Problem description:
Count lines holding the string "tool" in the data that follows. Reply with one number only.
##### Data for this exercise
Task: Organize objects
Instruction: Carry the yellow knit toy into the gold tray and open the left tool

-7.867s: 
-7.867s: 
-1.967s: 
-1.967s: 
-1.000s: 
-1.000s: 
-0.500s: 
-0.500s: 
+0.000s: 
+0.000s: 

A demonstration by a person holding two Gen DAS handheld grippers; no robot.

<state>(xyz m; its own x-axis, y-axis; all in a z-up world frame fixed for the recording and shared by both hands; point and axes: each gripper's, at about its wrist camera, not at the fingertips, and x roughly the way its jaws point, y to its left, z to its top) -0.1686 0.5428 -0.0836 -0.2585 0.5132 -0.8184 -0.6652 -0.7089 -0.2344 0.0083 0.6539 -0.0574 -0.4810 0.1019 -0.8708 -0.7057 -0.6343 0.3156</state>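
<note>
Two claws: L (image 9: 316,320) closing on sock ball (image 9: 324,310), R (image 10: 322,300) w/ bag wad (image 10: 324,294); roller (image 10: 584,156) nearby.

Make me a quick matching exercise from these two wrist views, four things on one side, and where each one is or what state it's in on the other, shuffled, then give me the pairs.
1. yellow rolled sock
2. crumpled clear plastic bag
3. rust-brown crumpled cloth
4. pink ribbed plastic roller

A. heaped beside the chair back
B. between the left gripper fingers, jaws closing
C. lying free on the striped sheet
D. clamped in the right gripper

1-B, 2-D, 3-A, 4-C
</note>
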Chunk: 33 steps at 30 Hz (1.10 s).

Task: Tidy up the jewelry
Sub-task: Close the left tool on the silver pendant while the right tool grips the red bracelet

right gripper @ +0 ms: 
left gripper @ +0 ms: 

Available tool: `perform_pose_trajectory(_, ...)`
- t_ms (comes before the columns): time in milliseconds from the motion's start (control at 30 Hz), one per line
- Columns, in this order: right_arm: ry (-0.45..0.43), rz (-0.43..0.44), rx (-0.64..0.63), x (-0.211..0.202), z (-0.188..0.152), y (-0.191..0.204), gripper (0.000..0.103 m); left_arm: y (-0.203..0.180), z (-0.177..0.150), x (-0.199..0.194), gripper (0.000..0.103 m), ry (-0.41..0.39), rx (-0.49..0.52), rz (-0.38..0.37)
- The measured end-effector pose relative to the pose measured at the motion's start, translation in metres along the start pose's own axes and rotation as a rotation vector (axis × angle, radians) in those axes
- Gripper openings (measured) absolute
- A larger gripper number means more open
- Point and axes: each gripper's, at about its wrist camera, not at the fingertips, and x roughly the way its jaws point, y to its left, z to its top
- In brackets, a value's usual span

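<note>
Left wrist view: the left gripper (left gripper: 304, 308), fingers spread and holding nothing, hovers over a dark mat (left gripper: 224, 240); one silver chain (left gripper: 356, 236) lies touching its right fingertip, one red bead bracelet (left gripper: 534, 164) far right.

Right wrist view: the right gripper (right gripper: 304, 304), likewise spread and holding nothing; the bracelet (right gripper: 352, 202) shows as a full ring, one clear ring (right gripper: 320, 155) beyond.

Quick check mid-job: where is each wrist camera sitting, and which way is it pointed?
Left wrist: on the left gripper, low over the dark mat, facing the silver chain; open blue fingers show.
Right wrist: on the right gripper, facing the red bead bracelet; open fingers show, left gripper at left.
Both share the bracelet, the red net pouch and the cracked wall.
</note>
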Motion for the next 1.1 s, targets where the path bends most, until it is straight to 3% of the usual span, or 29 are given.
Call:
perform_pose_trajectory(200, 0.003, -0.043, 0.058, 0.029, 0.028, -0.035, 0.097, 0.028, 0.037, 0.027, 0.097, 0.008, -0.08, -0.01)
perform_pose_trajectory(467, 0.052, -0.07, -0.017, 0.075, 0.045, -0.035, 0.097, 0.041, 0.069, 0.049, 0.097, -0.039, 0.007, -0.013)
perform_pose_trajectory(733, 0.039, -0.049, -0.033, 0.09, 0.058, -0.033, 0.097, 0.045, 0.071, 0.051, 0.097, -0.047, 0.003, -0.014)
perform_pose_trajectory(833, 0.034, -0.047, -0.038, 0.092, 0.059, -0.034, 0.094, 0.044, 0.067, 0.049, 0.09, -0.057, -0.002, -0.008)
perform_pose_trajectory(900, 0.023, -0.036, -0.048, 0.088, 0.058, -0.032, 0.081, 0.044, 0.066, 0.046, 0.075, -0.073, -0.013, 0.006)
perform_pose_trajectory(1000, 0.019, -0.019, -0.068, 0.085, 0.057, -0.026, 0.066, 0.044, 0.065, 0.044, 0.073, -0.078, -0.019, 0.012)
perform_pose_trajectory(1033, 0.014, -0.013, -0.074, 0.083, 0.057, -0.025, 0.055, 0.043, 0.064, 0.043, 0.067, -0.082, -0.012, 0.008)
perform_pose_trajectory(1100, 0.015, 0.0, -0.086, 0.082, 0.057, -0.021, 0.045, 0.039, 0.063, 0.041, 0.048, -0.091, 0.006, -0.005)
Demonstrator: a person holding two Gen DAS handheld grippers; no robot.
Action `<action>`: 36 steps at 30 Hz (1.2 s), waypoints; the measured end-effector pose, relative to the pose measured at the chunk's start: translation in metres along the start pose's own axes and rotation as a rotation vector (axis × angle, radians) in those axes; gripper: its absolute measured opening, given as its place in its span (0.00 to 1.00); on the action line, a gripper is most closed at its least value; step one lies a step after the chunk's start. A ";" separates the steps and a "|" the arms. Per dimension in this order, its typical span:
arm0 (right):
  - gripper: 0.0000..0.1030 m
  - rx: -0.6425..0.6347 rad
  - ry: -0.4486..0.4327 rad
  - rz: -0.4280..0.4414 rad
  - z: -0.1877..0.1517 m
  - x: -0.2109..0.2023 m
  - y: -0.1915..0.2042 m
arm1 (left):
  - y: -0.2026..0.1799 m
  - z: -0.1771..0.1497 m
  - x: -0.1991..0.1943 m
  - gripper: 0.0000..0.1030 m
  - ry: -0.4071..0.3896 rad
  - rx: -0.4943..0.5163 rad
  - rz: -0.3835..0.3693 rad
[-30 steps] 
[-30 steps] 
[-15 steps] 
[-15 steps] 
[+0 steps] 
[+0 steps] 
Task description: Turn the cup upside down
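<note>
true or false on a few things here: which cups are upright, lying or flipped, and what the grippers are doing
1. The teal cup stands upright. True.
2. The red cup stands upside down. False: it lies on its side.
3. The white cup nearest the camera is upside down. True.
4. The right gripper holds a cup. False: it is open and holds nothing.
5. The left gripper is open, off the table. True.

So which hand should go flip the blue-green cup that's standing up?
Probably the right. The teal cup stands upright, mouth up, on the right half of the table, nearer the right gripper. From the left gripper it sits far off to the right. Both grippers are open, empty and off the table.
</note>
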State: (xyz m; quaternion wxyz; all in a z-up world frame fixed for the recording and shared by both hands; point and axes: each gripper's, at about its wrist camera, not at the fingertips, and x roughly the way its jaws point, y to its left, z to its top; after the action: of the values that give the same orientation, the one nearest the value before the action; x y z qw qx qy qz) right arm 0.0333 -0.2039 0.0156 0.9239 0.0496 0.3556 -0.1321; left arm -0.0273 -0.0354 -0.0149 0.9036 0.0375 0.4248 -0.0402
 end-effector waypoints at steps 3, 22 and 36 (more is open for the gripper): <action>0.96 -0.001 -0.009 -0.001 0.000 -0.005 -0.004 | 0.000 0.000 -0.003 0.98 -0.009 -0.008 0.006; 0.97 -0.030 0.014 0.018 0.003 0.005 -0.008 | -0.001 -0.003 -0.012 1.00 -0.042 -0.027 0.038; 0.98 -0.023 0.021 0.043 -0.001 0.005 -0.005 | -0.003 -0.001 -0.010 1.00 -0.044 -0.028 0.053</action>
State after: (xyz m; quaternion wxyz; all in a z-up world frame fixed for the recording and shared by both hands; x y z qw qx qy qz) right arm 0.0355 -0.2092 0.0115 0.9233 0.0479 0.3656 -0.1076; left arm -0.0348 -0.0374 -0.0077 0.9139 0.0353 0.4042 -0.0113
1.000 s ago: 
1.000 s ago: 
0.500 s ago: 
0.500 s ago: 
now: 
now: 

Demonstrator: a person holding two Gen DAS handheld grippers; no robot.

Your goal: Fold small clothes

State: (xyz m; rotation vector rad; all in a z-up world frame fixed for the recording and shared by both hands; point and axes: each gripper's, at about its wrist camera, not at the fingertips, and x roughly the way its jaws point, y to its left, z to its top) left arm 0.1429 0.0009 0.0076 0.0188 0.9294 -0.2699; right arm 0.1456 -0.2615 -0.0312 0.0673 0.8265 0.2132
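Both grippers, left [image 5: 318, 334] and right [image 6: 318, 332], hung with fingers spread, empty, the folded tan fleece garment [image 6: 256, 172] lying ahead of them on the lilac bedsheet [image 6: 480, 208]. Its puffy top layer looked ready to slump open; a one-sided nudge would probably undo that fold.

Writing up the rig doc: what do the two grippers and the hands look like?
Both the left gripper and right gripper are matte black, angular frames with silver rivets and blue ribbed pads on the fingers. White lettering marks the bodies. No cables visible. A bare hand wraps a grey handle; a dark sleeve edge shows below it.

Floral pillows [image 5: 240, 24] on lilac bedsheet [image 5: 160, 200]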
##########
Reply to the task:
3